Among the ones I remember:
I suppose United States was the only "ultraliner" we got in real life. Seems like long range aircraft smothered most of them in the cradle. Would have been pretty interesting to see what we could have gotten had aircraft not been in the picture.
Scharnhorst and Bismarck were sitting right around 50000 hp per shaft as well, Tirpitz made 160000 hp so it was around the same hp per shaft as Iowa. Though to be fair, Iowa was designed with a 20 percent overdrive on her machinery for over 60k hp per shaft.
I do wonder about the maximum now, the largest military powerplants these days are the US CVNs at 70k hp per shaft. But because of how clandestine the propulsion of modern warships are I do wonder if they could transmit more power to the water. Even the 1949 USS United States' final design had 280000 hp.
Contra-rotating propellers might work to help circumvent that problem; the classic application of marine contra-rotating propellers is for torpedoes, to achieve maximum thrust on limited diameter. I certainly can't find anything discrediting the idea from a hydrodynamic standpoint. However, contra-rotating propellers are mechanically complex, a problem that's especially bad with large military propellers, both from a raw size point of view and also because azimuth pods aren't an option due to the fact that you can't maintain them while underway, which is no bueno for military applications.
Remember that all the other ships are being rated based on their engine power, and have the same losses to contend with, so the E-class certainly are running with the highest shaft loadings. I don't think there's anything magical about a 70,000-hp limit; that may have been the state of the art at one point, but a large part of that would be because there wasn't demand for more. A sufficiently large, slow turning propeller - keeping the tip speed down - ought to be able to be designed to absorb any amount of power. The ultimate limit is probably a structural one.
The vast majority vessels built these days that might bump up against the 70k hp limit are military, (since the E class is a bit of an outlier, most container ships have 2 shafts afaik) and it would be in their best interest to conceal the ultimate capability of their vessels. The details of most modern warships are classified anyway so its hard to say what advances in shaft horsepower they have made in the last 70 years. Continued ocean liner development past the 1950s might have had some interesting results, since going past 4 shafts seems to have serious diminishing returns.
Probably the biggest factor for stagnation on the military side is that the Nimitz-class have for the last 50 years or so been the only military vessels bumping up against the limit, and they were limited more by the steam generation of their reactors than their shaft load. The class started out only producing enough steam for 260,000 shp, and it's not until their reactors were recored that they could output 280,000 at all. Why bother going to the trouble of designing new propellers when your reactors can't put out more horsepower anyway?
You're only partly wrong, for a larger ship the required horsepower per ton goes down but the tonnage increases as volume increases meaning that you would still need more power.So why was that? The surface area to volume ratio goes down - so my initial instinct is that less power should be required for a larger ship. Obviously I'm wrong - but I'd like to know why!
The kirov class only has two shafts and 140000 hp. So there's another ship that hits the limit anyhow. I wonder if the conservatism shown towards individual shaft horsepower is in the interest of reliability. A "if it ain't broke don't fix it" mentality if you will.
He's absolutely right: power requirement are not directly related to weight but to surface. For every cube increase of volume surface and thus power increase by square. So if you want to go faster without reducing the payload factor the simple solution is going for a bigger shipYou're only partly wrong, for a larger ship the required horsepower per ton goes down but the tonnage increases as volume increases meaning that you would still need more power.So why was that? The surface area to volume ratio goes down - so my initial instinct is that less power should be required for a larger ship. Obviously I'm wrong - but I'd like to know why!

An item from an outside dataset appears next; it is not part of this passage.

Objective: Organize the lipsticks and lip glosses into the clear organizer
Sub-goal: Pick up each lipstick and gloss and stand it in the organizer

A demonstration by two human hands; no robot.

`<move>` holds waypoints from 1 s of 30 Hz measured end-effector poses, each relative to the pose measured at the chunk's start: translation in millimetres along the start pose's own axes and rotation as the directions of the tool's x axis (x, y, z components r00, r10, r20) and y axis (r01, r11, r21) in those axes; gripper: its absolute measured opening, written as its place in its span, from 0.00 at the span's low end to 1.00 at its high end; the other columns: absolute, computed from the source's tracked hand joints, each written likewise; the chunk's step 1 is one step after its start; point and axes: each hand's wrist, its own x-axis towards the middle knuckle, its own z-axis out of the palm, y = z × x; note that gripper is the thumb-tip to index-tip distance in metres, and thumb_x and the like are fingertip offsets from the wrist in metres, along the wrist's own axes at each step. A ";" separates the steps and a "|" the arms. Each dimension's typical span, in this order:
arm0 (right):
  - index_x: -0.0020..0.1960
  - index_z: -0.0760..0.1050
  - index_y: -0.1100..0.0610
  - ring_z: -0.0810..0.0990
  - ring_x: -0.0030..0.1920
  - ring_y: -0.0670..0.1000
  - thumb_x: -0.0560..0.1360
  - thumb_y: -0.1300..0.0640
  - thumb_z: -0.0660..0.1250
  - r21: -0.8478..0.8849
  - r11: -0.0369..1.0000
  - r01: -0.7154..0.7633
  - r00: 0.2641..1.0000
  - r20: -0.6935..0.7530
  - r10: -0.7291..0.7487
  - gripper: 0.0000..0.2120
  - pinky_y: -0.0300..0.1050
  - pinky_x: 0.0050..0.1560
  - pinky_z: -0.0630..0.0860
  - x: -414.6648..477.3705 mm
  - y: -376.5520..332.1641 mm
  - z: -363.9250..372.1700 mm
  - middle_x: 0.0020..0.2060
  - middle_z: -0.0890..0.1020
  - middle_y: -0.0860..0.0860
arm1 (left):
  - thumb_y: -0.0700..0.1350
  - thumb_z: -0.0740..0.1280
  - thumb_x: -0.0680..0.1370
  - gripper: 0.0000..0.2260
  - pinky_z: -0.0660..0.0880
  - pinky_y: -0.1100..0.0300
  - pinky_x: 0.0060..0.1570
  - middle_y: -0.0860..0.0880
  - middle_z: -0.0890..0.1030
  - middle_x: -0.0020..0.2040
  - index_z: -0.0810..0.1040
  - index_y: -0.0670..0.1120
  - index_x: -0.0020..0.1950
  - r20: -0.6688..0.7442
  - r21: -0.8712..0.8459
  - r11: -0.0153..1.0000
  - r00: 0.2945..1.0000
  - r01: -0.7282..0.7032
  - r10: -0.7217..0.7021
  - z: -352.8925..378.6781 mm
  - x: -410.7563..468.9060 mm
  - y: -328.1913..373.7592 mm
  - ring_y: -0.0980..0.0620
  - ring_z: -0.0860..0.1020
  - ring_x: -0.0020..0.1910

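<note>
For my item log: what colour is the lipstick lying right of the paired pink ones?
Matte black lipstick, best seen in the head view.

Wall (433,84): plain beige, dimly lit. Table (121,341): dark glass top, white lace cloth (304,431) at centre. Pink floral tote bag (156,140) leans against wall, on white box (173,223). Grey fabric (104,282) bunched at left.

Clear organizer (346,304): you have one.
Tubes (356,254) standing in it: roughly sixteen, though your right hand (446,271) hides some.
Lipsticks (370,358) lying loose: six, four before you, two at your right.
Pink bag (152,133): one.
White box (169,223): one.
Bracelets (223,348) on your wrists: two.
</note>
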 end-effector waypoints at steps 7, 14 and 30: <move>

The E class are actually a bit of a weird transitional state, designed before the 2008-2009 financial crisis (and rising environmental awareness) led to a reduced emphasis on speed and increased emphasis on efficiency, but still trying to make economies. The single shaft was part of that. Newer container liners return to two, relatively lightly loaded, screws because they can be optimised for minimal fuel consumption at relatively modest speeds.
This only applies to frictional resistance, which is one of two principal components of resistance for a ship. The other is wavemaking resistance, which is not a function of surface area, but of hullform and displacement. At very low speeds, or away from a free surface, wavemaking is negligible, which is why nuclear submarines look the way they do and have atrocious surfaced performance.
I had no idea that the B class was so quick, I guess the E class seems like a logical middle ground between the B and the EEE in terms of speed.
It depends on the size. A 40-knot, 10-metre vessel has to be a fully planing hull. It just isn't possible any other way.